Par Pierre Builly.
Les blessures assassines de Jean-Pierre Denis (2000).
Profondément dérangeant.
L’histoire véridique des sœurs Papin, Christine (Sylvie Testud) et Léa (Julie-Marie Parmentier) a si extraordinairement frappé l’opinion publique et fasciné les auteurs que Les blessures assassines semble être la cinquième adaptation après Les bonnes de Jean Genet au théâtre, Les Abysses de Nikos Papatakis (avec les sœurs Francine et Colette Bergé), Sister, my sister de Nancy Meckler et La cérémonie de Claude Chabrol (cette interprétation-là prenant de grandes libertés avec le récit).
Il y a toujours une part de spéculation dans l’ adaptation cinématographique d’un crime aussi affreux et aussi retentissant. Mais mon Wikipédia habituel me relate que Les blessures assassines suivent d’assez près la réalité de la pauvre existence des deux criminelles au moins dans l’esprit présumé, même si, pour les besoins de la démonstration qu’il veut faire, le réalisateur, Jean-Pierre Denis, travestit la littéralité des faits, notamment au moment de l’assassinat et accentue l’aspect homosexuel incestueux.
Et comme le fait divers est riche de sens, que les criminologues, psychiatres, psychothérapeutes et autres aliénistes tentent de le décrypter depuis soixante-quinze ans, ajoutant à chaque fois une couche d’interprétations, le film fait un peu fouillis, juxtaposant, au cœur d’un récit linéaire lui-même assez convaincant et bien construit, des scènes ou des images brutes dont la signification est peu compréhensible pour qui ne connaît pas les détails de l’affaire (ainsi l’énucléation et les scarifications quasiment rituelles subies par les victimes).

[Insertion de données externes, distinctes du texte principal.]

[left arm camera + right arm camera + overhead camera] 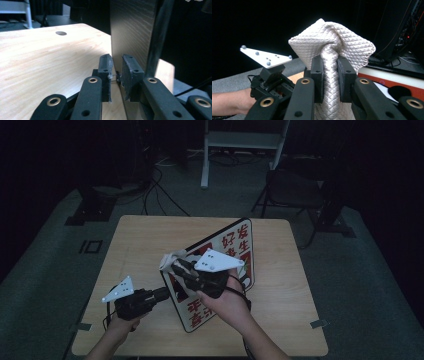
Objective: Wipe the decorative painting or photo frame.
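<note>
Dark floor and black curtains ring the pale wooden counter (140, 250), and past its far edge a white frame and a black chair sit half lost in the gloom. On the counter my sign board (235, 245) stands tilted on its lower edge, its white face with red characters turned toward me; my right hand and tool cover the middle of it, so most of the print is hard to make out. From my left tool's own view I see the board's dark wood-grain back (132, 30) and its black edge rising just beyond the fingertips. My left tool (162, 295) lies low at the board's lower left edge with its jaws drawn nearly together; whether they pinch the edge I cannot tell. My right tool (176, 265) is up in front of the board's face, clamped on a bunched white quilted cloth (332, 47), which fans out above the pads.
</note>
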`<state>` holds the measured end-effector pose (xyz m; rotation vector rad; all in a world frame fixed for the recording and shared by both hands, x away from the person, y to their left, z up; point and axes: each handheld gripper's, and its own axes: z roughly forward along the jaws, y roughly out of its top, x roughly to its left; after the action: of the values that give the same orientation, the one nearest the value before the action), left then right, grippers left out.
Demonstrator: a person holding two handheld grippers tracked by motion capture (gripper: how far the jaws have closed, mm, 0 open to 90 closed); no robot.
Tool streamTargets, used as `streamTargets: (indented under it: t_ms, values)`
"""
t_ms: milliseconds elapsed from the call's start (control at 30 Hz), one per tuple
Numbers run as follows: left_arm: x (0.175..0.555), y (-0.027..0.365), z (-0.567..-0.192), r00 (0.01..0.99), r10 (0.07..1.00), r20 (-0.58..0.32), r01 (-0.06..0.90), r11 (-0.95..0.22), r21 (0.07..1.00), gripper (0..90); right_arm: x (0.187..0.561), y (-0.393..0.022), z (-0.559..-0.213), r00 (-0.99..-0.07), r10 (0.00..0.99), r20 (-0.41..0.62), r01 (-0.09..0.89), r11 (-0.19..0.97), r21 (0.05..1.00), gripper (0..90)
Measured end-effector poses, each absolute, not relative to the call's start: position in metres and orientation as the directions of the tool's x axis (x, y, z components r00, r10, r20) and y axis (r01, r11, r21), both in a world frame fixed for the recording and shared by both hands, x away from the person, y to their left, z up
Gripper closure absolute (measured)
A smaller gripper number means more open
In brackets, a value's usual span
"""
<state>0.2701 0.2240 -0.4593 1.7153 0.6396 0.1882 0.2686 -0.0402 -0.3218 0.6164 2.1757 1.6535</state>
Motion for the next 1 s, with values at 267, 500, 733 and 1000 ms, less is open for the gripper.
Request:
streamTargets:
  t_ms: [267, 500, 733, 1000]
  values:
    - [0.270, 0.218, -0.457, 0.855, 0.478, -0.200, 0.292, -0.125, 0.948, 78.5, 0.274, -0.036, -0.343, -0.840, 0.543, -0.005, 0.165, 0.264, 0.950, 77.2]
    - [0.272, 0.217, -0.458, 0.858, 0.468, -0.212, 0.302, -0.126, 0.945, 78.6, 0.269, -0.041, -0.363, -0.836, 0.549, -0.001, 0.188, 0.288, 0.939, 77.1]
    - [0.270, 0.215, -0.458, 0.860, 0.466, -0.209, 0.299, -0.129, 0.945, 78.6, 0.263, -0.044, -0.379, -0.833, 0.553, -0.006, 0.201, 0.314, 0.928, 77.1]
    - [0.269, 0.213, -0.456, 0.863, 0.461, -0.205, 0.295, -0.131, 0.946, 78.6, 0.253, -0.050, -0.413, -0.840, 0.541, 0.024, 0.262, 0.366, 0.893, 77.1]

Le propos est de surcroît un peu affaibli par le parti pris de Jean-Pierre Denis qui se range aux côtés de tous ceux qui ont vu dans les sœurs Papin des victimes emblématiques de l’obscurantisme religieux et de l’exploitation de classe, alors qu’il y a, bien davantage, un drame de la folie obsessionnelle et de l’enfermement mental. Le réalisateur paraît d’ailleurs hésiter entre la métaphore militante fictionnelle (d’après ce qu’on m’a dit, c’était là un peu le fond des Abysses, film lui-même adapté du subversif Jean Genet) et le compte-rendu objectif.
Cela étant, et si on veut bien oublier l’ancrage dans la réalité historique de cette terrible histoire de passion et de mort, le film est d’un grand intérêt : la reconstitution d’époque est réussie, le rythme du récit très soutenu, et il y a deux formidables actrices, Sylvie Testud, aussi parfaite que dans Karnaval, (de Thomas Vincent – 1999) qui parvient à donner une grande cohérence à son personnage déchiré, qui s’enfonce graduellement dans la violence et la folie, et Julie-Marie Parmentier, qui interprète avec un rare talent le rôle de la jeune sœur un peu retardée. La passion exclusive qui unit les deux sœurs – dont on ignore si elle fut vraiment incestueuse, donc – est dans la parfaite logique du déroulement des faits et – là encore si l’on ne s’attache pas à l’exactitude historique – intervient avec une grande évidence. Toute la montée de la tension est remarquablement mise en scène, et la scène du massacre est difficilement soutenable (et c’est un amateur de gore qui écrit cela).
Malgré un sujet trop riche et des incohérences ou anomalies, voilà un impressionnant, agressif, même, qui ne nous laisse pas dormir tranquille. ■
DVD autour de 20€.
Chroniques hebdomadaires en principe publiées le dimanche.